**Required action**
Nothing but an exact repeat of the data, with pictures removed, belongs in the answer.

--------------------------------

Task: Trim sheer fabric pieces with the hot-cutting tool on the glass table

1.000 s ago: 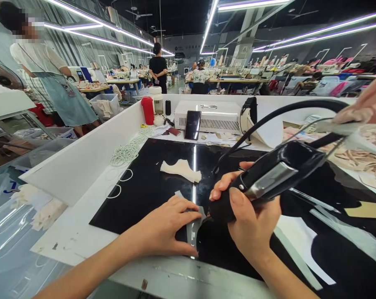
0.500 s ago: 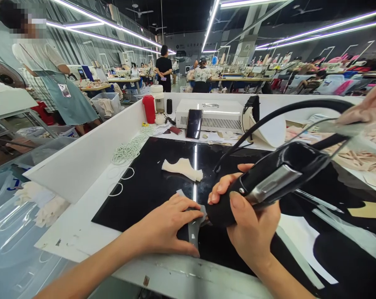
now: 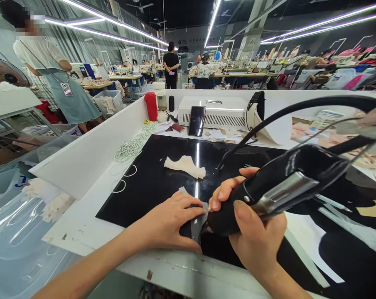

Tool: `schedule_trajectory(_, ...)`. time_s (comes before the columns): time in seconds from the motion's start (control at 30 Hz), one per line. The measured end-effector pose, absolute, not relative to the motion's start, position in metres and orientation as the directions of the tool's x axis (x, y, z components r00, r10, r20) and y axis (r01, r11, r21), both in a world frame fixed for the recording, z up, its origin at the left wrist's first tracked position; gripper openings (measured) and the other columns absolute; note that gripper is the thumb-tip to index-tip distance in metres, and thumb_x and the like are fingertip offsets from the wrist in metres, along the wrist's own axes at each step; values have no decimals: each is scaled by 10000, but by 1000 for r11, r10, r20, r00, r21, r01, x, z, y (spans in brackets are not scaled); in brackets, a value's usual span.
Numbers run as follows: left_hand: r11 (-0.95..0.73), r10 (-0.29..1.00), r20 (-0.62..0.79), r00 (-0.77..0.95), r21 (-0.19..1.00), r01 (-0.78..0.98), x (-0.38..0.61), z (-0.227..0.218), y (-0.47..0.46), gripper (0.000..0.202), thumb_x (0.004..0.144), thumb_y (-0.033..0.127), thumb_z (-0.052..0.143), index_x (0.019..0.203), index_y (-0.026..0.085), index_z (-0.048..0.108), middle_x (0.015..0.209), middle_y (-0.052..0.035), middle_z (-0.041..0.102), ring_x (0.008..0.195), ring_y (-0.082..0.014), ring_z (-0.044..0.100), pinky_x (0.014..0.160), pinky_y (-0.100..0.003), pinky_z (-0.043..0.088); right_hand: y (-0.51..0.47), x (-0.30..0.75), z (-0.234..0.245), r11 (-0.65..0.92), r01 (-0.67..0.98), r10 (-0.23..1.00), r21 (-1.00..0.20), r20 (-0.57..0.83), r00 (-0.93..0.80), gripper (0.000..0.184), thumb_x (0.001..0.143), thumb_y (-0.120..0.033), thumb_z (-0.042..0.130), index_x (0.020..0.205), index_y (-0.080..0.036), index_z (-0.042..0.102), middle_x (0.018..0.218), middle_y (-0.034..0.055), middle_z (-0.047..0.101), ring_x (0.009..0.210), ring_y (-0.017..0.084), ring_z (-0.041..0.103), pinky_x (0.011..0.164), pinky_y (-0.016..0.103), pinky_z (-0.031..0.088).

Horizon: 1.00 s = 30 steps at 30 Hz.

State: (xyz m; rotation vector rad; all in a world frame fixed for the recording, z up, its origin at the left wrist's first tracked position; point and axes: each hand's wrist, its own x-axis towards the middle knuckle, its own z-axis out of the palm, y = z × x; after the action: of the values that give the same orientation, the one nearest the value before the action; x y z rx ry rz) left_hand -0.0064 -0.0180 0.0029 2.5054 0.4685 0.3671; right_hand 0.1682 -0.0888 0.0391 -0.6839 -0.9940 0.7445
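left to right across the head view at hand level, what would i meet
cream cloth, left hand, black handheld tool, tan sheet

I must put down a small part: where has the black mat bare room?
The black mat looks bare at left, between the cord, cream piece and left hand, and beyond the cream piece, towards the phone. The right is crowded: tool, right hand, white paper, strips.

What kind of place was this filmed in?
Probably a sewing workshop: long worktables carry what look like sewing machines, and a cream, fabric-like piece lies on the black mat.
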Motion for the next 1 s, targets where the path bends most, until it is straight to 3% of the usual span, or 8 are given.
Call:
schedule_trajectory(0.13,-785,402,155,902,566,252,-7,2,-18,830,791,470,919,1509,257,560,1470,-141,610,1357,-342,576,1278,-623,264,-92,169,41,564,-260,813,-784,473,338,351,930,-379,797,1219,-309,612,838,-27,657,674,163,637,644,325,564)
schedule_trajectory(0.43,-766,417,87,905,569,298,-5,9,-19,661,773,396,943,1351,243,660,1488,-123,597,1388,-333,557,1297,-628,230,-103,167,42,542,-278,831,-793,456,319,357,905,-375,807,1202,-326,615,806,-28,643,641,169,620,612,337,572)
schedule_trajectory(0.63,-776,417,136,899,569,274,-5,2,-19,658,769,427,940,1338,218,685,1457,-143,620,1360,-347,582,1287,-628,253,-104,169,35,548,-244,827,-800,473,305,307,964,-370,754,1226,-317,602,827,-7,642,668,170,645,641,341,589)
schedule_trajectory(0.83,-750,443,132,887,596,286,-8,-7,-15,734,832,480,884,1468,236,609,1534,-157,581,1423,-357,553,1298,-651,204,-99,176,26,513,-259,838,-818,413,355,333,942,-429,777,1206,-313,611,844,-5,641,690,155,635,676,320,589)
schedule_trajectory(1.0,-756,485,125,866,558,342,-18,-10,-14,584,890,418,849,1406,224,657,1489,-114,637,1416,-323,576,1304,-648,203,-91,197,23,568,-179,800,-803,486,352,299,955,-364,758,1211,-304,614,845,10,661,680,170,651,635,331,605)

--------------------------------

**Task output**
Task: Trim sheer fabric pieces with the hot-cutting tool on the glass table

1.000 s ago: 
0.500 s ago: 
now: 

Tool: `schedule_trajectory(_, ...)`. time_s (comes before the columns): time in seconds from the motion's start (control at 30 Hz), one per line. The measured end-effector pose, absolute, not relative to the motion's start, position in metres and orientation as the directions of the tool's x axis (x, y, z components r00, r10, r20) and y axis (r01, r11, r21), both in a world frame fixed for the recording, z up, its origin at the left wrist's first tracked position; gripper openings (measured) and the other columns absolute; note that gripper is the thumb-tip to index-tip distance in metres, and thumb_x and the like are fingertip offsets from the wrist in metres, along the wrist's own axes at each step; values have no decimals: each is scaled by 10000, but by 1000 for r11, r10, r20, r00, r21, r01, x, z, y (spans in brackets are not scaled); in brackets, a value's usual span.
Numbers run as follows: left_hand: r11 (-0.95..0.73), r10 (-0.29..1.00), r20 (-0.62..0.79), r00 (-0.77..0.95), r21 (-0.19..1.00), r01 (-0.78..0.98), x (-0.38..0.61), z (-0.227..0.218), y (-0.47..0.46), gripper (0.000..0.202), thumb_x (0.004..0.144), thumb_y (-0.033..0.127), thumb_z (-0.052..0.143), index_x (0.019..0.203), index_y (-0.026..0.085), index_z (-0.048..0.108), middle_x (0.015..0.209), middle_y (-0.052..0.035), middle_z (-0.041..0.102), ring_x (0.008..0.195), ring_y (-0.082..0.014), ring_z (-0.044..0.100), pinky_x (0.014..0.160), pinky_y (-0.100..0.003), pinky_z (-0.043..0.088); right_hand: y (-0.51..0.47), x (-0.30..0.75), z (-0.234..0.245), r11 (-0.65..0.92), r01 (-0.67..0.98), r10 (-0.23..1.00), r21 (-1.00..0.20), r20 (-0.57..0.83), r00 (-0.93..0.80), gripper (0.000..0.184), thumb_x (0.001..0.143), thumb_y (-0.120..0.033), thumb_z (-0.042..0.130), index_x (0.020..0.205), index_y (-0.080..0.036), index_z (-0.042..0.102), middle_x (0.018..0.218), middle_y (-0.034..0.055), middle_z (-0.047..0.101), ring_x (0.009..0.210), ring_y (-0.017..0.084), ring_z (-0.041..0.103), pinky_x (0.011..0.164), pinky_y (-0.016..0.103), pinky_z (-0.031..0.088).

Horizon: 1.00 s = 30 steps at 30 Hz.

State: (xyz m; rotation vector rad; all in a world frame fixed for the recording, z up, its origin at the left wrist's first tracked position; point and axes: each hand's wrist, its own x-axis towards the middle knuckle, its own z-axis out of the palm, y = z × x; after the action: of the values that give the same orientation, the one nearest the value before the action; x y z rx ry rz) left_hand -0.0064 -0.0180 0.0029 2.5054 0.4685 0.3671; right_hand 0.1682 -0.0888 0.0391 -0.6839 -0.9940 0.7445
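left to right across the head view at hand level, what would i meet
cream cloth, left hand, black handheld tool, tan sheet

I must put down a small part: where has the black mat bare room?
The black mat looks bare at left, between the cord, cream piece and left hand, and beyond the cream piece, towards the phone. The right is crowded: tool, right hand, white paper, strips.

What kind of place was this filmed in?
Probably a sewing workshop: long worktables carry what look like sewing machines, and a cream, fabric-like piece lies on the black mat.
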Motion for the next 1 s, targets where the path bends most, until it is straight to 3% of the usual span, or 8 are given.
Call:
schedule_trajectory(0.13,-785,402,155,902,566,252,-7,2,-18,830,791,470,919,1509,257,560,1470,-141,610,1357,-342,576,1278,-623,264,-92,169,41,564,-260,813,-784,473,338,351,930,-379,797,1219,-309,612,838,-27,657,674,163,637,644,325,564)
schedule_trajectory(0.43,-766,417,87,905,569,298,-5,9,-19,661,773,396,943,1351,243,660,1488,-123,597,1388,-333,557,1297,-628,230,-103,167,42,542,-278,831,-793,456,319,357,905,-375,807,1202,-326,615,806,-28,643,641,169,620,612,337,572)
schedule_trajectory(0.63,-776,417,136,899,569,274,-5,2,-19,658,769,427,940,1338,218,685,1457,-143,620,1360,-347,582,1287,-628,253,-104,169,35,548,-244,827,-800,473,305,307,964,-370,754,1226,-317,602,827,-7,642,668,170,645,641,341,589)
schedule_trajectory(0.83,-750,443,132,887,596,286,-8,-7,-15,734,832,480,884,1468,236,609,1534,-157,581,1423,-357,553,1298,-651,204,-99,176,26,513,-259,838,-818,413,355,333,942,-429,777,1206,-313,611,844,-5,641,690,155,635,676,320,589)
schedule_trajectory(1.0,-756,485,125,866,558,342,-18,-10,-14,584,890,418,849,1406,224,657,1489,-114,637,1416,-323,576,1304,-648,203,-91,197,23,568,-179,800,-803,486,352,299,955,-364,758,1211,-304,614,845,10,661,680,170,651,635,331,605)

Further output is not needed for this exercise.